International guidelines from the American Association for the Study of Liver Disease (AASLD)/Infectious Diseases Society of America (IDSA), the European Study for the Association of the Liver (EASL), the International Network for Hepatitis in Substance Users and the World Health Organization now all recommend treatment for HCV infection among people who use drugs [3,4,14,15,25].
Although data on the use of novel DAA-based therapies among current PWID is limited, there are some data among people receiving OST. In phase II/III clinical trials, rates of SVR are similar among people receiving OST as compared to those not receiving OST [26–28]. Among participants in phase II/III clinical trials receiving OST with HCV genotype 1, SVR was 94% in those treated with ledipasvir and sofosbuvir (with or without ribavirin) [27], and 96% in those treated with paritaprevir/ritonavir, ombitasvir, dasabuvir (with or without ribavirin). Similarly, in a study of genotype 1 participants receiving OST (n = 38) treated with the all-oral combination of paritaprevir/ritonavir, ombitasvir, dasabuvir, and ribavirin, the overall SVR was 97% [29]. Results from the ongoing CO-STAR study, a phase III randomized clinical trial to study the efficacy and safety of the combination regimen of MK-5172/MK-8742 in treatment-naïve participants with chronic HCV genotype 1, 4, and 6 infection who are on OST, are eagerly anticipated.

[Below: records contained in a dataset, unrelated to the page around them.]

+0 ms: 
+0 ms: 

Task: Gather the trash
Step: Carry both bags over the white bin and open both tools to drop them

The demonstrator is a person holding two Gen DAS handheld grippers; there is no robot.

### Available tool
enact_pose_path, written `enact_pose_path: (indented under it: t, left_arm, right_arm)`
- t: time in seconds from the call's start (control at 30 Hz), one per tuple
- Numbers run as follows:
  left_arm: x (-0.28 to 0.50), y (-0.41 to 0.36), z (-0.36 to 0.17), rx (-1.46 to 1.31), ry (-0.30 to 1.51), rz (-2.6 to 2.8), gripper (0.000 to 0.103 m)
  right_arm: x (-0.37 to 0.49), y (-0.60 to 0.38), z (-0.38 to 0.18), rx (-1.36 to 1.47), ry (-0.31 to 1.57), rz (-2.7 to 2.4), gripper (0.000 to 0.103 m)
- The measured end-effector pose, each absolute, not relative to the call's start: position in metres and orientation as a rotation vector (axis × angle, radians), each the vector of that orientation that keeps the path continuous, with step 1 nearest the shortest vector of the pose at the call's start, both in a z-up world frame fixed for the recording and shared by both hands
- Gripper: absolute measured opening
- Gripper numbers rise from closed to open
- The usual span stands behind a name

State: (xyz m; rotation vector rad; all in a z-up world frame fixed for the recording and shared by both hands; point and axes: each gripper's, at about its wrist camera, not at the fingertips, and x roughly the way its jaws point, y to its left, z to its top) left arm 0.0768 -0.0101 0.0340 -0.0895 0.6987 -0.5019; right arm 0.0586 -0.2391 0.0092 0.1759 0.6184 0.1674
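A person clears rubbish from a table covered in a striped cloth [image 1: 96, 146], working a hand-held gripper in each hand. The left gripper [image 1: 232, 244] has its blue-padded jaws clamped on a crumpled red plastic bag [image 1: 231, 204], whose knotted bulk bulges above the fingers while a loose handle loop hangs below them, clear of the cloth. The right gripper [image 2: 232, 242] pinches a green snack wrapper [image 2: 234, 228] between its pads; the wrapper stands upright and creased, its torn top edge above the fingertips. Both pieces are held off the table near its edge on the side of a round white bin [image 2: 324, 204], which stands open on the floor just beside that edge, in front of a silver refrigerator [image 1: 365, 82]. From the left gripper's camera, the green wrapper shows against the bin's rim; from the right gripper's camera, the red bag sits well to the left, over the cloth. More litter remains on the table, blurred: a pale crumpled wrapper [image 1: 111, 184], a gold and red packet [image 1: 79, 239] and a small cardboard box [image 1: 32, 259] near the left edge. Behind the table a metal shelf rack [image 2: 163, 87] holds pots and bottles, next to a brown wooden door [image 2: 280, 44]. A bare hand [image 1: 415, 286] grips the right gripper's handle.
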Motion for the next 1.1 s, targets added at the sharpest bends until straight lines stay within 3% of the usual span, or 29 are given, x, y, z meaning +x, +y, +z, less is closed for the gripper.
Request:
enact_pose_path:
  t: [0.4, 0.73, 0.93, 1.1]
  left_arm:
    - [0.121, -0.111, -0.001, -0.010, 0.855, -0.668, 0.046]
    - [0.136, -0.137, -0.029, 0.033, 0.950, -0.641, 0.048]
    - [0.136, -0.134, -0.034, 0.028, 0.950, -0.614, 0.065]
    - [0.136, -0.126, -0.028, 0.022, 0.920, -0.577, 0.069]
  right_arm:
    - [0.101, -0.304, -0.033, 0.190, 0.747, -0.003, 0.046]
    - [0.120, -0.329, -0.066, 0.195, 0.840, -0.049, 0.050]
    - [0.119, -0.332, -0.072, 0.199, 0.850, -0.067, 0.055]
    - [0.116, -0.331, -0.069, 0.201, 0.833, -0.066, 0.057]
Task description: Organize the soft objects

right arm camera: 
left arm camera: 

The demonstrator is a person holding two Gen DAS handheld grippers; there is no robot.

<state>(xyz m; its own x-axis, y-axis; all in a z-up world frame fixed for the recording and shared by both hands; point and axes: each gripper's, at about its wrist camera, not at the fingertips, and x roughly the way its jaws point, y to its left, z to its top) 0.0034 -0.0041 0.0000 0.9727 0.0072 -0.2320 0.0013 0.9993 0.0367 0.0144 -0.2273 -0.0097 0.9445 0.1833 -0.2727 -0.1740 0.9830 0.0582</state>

To return to the ethical considerations that we propose for evaluating the restrictions that have been instituted to date, our argument is that the exclusions are unjust. There is no good evidence for establishing a salient difference between non-alcohol and non-drug using populations of HCV infected people and populations of HCV infected people who use (or are recent users of) alcohol and drugs. Both populations should be treated as ‘like’ on the basis of established outcome measures, potential benefits and any other established health-related evidence. Decisions to provide new HCV treatments to people with drug and alcohol use, including PWID, must be undertaken on the basis of clinical and public health requirements rather than a common co-existing disorder, such as addiction.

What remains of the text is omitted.